La ruptura de los núcleos inestables de átomos libera energía, partículas y rayos. Ello tiene como finalidad crear núcleos estables. Este rompimiento provoca radiactividad. Y el fenómeno en su conjunto, recibe el nombre de radiación.

Radiación, proceso de transmisión de ondas o partículas a través del espacio o de algún medio; el término también se emplea para las propias ondas o partículas.

Grados

Las materias radiactivas son consideradas peligrosas para la salud del hombre, aunque existen dosis máximas permisibles.

De esto último se deduce que la radiactividad también es usada para provecho del hombre. Algunos de los mayores logros de esta utilidad han sido los que se han producido en el campo de la medicina, para el tratamiento de algunas enfermedades como el cáncer.

Si la dosis sobrepasa el máximo permitido, el ser humano empieza a tener problemas de salud más serios. Entre ellos están: la disminución de los glóbulos blancos en la sangre, daño progresivo en la misma, nausea y vómito, y diarrea. Además de las alteraciones internas, si el nivel de radiación es muy alto, se produce la caída del pelo.

Dosis letal

El aumento excesivo de radiación constituye lo que se denomina dosis letal, que -en el caso de abarcar una gran cantidad de personas- implica la muerte de la mitad de la población expuesta.
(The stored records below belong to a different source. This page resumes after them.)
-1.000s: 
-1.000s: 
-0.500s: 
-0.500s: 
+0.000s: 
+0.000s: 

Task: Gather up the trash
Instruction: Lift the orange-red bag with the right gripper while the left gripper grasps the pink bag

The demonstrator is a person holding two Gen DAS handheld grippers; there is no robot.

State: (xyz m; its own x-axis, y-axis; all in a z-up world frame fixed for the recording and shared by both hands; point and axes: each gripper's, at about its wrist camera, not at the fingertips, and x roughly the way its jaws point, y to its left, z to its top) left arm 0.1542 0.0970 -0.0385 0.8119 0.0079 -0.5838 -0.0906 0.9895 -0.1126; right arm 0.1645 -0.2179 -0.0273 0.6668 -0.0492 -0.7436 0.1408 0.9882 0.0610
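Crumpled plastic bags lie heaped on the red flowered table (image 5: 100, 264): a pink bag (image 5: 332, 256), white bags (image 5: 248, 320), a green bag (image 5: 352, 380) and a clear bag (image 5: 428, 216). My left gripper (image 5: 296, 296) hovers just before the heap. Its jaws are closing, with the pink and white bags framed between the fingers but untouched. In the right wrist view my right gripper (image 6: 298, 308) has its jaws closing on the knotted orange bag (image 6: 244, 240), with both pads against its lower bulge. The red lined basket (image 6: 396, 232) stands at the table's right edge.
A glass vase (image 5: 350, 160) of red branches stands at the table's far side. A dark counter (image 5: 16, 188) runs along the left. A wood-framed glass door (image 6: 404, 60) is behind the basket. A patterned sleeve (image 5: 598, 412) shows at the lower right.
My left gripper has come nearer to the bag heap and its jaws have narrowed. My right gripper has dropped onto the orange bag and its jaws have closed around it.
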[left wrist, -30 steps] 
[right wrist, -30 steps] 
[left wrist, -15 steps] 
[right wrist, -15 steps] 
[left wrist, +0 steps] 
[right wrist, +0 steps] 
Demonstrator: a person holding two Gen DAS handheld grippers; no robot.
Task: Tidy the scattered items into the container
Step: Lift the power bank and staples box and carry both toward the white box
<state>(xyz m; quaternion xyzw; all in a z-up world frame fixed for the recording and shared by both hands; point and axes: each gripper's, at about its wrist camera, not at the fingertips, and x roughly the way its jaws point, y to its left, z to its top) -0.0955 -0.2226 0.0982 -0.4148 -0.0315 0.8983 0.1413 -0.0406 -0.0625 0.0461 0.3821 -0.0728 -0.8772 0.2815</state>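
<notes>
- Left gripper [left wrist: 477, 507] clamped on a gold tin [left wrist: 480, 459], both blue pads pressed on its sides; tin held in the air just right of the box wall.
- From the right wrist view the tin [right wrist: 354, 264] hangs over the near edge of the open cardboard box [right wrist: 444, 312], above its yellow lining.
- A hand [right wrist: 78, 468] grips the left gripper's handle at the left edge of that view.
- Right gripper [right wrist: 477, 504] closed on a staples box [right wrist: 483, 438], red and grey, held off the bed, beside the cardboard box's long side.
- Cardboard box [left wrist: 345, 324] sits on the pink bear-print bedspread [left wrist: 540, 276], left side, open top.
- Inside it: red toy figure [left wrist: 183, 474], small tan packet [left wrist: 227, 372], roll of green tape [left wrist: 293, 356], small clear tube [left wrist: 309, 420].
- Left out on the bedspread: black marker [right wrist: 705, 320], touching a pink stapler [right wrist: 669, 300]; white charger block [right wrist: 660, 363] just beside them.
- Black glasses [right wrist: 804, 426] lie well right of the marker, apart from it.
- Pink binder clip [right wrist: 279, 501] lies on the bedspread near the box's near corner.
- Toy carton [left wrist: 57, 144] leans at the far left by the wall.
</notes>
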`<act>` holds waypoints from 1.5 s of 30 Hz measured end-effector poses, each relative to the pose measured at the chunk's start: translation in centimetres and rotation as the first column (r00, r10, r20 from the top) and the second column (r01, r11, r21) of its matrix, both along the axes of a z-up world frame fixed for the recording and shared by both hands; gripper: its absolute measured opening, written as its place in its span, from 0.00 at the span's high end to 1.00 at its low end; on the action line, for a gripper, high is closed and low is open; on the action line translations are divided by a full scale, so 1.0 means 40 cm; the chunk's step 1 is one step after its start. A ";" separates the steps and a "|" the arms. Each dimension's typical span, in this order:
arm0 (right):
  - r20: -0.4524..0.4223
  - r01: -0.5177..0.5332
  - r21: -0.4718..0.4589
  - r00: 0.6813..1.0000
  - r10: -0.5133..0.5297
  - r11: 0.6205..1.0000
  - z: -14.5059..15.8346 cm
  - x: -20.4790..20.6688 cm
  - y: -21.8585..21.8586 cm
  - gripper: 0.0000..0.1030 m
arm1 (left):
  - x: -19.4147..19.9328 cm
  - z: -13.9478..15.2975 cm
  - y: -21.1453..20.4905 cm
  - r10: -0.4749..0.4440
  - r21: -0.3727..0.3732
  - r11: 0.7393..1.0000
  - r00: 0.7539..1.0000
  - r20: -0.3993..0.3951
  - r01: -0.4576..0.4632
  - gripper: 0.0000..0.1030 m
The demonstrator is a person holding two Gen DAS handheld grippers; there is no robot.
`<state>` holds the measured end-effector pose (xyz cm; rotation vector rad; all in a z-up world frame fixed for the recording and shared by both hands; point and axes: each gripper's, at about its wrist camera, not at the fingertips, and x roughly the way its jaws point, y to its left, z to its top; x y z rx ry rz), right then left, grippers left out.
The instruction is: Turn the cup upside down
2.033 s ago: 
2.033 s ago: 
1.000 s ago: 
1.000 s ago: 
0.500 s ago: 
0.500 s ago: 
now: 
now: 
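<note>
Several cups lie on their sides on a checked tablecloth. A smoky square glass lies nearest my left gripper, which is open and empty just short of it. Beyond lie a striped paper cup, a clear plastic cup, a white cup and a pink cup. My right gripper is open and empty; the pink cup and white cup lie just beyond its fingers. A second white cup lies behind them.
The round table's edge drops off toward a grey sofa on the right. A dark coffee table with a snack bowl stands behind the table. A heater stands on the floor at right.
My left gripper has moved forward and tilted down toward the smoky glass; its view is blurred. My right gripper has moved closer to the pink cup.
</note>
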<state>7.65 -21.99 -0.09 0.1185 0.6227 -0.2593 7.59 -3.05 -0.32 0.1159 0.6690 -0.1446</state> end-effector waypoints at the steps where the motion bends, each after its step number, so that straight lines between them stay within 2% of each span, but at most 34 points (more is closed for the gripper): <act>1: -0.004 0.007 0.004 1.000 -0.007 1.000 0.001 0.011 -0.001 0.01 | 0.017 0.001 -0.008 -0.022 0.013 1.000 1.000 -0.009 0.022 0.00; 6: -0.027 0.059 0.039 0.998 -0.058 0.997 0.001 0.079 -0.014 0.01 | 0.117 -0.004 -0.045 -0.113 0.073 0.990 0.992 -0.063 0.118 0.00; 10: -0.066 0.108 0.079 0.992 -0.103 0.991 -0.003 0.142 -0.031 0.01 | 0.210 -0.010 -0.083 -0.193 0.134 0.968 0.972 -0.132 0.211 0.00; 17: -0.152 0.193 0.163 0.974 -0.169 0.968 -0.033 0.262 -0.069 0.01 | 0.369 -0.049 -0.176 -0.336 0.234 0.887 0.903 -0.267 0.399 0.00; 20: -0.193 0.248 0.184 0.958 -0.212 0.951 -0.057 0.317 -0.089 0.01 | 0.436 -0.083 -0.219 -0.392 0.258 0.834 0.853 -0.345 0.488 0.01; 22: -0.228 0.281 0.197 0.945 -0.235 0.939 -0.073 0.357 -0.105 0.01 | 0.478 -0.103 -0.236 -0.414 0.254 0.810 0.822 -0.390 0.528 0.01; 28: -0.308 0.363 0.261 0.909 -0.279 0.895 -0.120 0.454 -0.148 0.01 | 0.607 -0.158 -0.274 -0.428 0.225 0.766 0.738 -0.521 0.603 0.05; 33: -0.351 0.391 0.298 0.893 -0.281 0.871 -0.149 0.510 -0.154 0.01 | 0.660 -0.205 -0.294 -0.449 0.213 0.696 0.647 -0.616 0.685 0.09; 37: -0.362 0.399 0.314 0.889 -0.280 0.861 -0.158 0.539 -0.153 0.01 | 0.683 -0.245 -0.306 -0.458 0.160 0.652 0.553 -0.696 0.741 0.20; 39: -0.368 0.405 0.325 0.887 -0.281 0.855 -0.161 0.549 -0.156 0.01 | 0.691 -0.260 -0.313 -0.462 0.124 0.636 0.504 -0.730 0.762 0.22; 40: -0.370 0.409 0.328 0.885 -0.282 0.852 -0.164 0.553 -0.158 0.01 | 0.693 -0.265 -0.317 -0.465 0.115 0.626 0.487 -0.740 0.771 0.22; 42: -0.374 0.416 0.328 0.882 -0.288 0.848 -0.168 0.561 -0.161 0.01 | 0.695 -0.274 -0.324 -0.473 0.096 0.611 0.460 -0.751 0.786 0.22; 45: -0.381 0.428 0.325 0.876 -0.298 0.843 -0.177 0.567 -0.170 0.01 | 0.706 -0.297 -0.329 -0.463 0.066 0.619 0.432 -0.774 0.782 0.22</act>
Esto es muy habitual en las explosiones atómicas.

En dicho caso, los sobrevivientes iniciales siguen muriendo, incluso dos o tres semanas después de ocurrida la explosión. Cuando la radiación llega a un grado máximo, las personas expuestas a ella fallecen en pocos días.

Una bomba nuclear libera radiaciones que pueden causar graves lesiones a largo plazo en los supervivientes. Las bombas atómicas lanzadas sobre las poblaciones japonesas de Nagasaki e Hiroshima en 1945 causaron numerosas víctimas.